[Stored dataset items]
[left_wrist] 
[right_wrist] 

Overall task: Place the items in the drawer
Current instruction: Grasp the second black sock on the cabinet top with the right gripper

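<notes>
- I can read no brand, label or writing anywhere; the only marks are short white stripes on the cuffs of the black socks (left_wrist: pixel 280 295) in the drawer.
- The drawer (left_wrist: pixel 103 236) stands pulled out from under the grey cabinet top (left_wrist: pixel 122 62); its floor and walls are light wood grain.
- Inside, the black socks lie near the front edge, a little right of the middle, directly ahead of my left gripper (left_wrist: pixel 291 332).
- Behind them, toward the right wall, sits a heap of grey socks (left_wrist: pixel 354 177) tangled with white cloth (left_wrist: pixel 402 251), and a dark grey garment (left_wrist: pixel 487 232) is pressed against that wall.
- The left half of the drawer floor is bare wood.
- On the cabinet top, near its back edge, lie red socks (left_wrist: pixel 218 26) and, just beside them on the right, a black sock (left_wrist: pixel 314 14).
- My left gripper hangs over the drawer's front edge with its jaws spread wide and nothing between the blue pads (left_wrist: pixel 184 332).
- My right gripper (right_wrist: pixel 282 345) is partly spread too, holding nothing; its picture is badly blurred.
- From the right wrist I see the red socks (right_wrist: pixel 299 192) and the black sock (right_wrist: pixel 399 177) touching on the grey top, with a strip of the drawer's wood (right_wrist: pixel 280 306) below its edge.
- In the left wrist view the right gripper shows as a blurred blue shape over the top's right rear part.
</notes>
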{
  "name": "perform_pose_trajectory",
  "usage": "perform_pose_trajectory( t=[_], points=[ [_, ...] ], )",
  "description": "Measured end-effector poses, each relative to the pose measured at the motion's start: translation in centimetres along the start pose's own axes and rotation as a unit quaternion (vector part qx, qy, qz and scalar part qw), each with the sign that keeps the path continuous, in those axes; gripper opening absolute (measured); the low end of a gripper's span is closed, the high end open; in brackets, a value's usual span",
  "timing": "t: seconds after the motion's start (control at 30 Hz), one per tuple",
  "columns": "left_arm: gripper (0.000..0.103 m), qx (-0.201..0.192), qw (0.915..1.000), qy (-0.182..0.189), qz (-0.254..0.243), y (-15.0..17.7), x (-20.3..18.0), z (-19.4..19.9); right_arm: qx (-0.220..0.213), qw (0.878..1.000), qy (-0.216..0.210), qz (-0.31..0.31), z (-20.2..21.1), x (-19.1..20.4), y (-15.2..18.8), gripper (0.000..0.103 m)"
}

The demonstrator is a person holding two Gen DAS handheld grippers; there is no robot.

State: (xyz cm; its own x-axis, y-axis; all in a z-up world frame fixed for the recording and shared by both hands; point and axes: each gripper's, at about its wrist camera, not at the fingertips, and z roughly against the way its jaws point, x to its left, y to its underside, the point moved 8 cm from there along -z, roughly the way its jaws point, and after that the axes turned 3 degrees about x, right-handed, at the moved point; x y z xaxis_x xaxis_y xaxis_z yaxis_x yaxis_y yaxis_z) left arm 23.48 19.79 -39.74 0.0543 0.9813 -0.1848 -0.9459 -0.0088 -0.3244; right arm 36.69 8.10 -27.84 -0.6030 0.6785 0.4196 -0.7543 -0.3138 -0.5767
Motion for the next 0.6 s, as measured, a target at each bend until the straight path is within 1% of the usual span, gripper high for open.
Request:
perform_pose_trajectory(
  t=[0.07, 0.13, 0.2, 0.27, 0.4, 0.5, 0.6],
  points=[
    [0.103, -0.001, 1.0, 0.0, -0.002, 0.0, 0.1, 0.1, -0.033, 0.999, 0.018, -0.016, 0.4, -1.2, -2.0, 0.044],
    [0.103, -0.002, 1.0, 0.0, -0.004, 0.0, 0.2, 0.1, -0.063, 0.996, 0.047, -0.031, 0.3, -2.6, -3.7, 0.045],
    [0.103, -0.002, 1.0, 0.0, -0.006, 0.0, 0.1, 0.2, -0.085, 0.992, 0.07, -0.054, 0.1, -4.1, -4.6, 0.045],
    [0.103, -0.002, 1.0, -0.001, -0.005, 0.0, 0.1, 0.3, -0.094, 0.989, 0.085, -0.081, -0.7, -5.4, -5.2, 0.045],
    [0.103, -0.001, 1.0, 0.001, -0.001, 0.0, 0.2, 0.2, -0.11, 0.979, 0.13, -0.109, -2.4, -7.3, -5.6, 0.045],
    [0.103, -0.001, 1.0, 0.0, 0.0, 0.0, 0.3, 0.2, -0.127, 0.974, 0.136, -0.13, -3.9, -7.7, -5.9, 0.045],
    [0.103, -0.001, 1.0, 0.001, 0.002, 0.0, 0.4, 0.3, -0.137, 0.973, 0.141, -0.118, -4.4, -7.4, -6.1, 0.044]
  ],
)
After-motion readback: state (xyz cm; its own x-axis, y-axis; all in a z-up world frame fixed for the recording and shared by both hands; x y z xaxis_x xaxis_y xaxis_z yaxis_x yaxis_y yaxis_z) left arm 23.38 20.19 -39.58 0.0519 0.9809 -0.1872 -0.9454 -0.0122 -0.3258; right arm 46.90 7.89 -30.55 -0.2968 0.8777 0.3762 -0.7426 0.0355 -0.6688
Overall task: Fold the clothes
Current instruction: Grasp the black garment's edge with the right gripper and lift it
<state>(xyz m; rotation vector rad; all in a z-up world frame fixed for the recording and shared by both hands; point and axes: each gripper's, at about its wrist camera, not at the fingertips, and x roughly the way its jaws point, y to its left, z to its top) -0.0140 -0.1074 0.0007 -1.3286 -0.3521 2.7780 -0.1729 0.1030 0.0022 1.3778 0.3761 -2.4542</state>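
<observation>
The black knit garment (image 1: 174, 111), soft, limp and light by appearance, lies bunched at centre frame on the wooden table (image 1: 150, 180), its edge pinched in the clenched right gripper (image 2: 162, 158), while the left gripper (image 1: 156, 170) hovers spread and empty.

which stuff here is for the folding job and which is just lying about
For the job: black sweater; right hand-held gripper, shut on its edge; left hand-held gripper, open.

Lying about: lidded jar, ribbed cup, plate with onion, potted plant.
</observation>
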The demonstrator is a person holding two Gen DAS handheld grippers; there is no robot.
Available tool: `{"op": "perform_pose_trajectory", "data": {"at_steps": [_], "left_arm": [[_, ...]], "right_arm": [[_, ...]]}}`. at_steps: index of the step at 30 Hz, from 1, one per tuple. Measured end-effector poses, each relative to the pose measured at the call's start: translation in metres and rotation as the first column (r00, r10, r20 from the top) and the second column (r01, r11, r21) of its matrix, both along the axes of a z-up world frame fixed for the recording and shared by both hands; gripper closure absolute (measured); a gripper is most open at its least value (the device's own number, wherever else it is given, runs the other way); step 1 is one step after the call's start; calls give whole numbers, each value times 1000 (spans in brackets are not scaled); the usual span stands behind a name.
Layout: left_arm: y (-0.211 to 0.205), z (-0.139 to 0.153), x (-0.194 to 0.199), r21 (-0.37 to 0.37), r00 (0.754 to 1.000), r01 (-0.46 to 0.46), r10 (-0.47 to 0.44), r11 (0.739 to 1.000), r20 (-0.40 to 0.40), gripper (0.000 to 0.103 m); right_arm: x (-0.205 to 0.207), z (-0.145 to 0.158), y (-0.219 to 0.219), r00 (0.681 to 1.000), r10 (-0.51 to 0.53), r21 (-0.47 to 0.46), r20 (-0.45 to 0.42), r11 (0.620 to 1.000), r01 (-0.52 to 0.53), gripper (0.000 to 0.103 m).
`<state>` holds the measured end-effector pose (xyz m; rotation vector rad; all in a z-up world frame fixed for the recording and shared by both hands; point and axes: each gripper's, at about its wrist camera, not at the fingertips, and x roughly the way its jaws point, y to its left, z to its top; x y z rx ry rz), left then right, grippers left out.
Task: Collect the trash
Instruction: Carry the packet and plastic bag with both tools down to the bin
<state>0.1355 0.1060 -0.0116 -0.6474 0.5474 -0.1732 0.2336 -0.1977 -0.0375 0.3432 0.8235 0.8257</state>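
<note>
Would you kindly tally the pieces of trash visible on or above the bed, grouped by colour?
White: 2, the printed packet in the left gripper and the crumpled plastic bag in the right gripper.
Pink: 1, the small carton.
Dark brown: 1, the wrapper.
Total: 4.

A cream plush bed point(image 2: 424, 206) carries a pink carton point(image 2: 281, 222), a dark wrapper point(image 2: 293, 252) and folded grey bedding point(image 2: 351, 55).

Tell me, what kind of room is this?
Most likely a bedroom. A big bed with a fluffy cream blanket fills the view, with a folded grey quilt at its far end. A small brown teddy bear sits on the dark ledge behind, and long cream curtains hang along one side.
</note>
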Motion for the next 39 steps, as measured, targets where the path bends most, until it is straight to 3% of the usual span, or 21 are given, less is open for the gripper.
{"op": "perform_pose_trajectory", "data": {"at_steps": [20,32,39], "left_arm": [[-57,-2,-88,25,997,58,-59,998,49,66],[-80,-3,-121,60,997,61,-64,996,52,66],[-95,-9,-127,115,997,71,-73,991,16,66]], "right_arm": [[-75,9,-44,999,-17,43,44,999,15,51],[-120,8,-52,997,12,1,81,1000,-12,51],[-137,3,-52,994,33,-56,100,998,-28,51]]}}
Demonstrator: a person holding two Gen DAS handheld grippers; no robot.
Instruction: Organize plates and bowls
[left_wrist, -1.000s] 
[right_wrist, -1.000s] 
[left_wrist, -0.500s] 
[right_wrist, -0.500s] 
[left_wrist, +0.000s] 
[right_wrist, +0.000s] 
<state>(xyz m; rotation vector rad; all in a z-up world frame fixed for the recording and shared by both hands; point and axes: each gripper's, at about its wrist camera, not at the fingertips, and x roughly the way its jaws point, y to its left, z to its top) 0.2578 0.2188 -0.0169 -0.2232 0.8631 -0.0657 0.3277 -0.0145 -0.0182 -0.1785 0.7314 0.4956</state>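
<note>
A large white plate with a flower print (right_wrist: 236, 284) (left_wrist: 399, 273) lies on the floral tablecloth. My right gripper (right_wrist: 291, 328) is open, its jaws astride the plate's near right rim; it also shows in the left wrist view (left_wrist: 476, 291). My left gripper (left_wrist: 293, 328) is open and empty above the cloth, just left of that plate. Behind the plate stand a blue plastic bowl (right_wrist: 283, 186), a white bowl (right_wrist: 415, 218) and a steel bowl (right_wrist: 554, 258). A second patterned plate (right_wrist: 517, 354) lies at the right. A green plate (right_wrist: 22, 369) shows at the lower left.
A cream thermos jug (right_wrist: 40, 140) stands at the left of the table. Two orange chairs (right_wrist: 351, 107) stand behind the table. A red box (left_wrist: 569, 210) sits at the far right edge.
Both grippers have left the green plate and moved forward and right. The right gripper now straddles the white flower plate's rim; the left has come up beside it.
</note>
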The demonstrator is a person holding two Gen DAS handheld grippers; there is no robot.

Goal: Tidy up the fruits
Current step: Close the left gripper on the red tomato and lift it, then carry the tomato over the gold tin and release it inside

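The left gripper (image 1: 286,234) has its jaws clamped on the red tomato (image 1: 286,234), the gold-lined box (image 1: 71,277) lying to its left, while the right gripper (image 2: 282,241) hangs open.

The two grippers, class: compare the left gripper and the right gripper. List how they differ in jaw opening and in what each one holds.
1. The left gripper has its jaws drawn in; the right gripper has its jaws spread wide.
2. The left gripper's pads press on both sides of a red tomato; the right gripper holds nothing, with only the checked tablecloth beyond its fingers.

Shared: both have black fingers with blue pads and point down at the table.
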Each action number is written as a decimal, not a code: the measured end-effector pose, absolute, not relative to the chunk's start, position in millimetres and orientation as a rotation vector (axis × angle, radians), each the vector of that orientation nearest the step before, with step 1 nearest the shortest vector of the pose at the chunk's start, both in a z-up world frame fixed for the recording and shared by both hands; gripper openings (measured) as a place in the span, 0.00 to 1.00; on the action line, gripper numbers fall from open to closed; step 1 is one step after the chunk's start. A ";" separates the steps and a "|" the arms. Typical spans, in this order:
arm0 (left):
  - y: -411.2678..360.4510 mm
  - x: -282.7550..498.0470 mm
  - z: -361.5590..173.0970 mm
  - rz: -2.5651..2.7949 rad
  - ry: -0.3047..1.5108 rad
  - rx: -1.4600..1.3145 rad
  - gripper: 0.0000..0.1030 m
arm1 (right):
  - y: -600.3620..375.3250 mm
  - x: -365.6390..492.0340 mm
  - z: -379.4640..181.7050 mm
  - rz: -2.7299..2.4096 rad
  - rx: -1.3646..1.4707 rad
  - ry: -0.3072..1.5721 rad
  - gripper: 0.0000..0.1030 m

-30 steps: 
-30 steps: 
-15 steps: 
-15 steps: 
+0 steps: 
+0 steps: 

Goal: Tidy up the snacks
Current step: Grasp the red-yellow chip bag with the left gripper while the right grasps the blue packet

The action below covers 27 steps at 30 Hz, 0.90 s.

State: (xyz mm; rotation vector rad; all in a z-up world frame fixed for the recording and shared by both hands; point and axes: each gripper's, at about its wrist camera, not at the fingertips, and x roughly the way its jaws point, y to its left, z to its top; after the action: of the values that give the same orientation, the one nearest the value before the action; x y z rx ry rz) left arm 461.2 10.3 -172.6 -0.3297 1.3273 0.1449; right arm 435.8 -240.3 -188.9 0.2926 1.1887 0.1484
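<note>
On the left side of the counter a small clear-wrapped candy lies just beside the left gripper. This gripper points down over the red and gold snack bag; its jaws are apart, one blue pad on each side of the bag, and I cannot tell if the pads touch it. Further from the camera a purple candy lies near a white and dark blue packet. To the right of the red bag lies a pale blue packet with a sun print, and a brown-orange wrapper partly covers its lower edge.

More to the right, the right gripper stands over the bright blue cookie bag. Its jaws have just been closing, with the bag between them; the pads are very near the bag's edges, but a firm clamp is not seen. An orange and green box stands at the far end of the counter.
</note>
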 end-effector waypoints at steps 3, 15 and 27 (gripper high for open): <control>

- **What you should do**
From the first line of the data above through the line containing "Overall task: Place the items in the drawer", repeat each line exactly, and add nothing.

- **Task solution**
[left_wrist] 
[right_wrist] 

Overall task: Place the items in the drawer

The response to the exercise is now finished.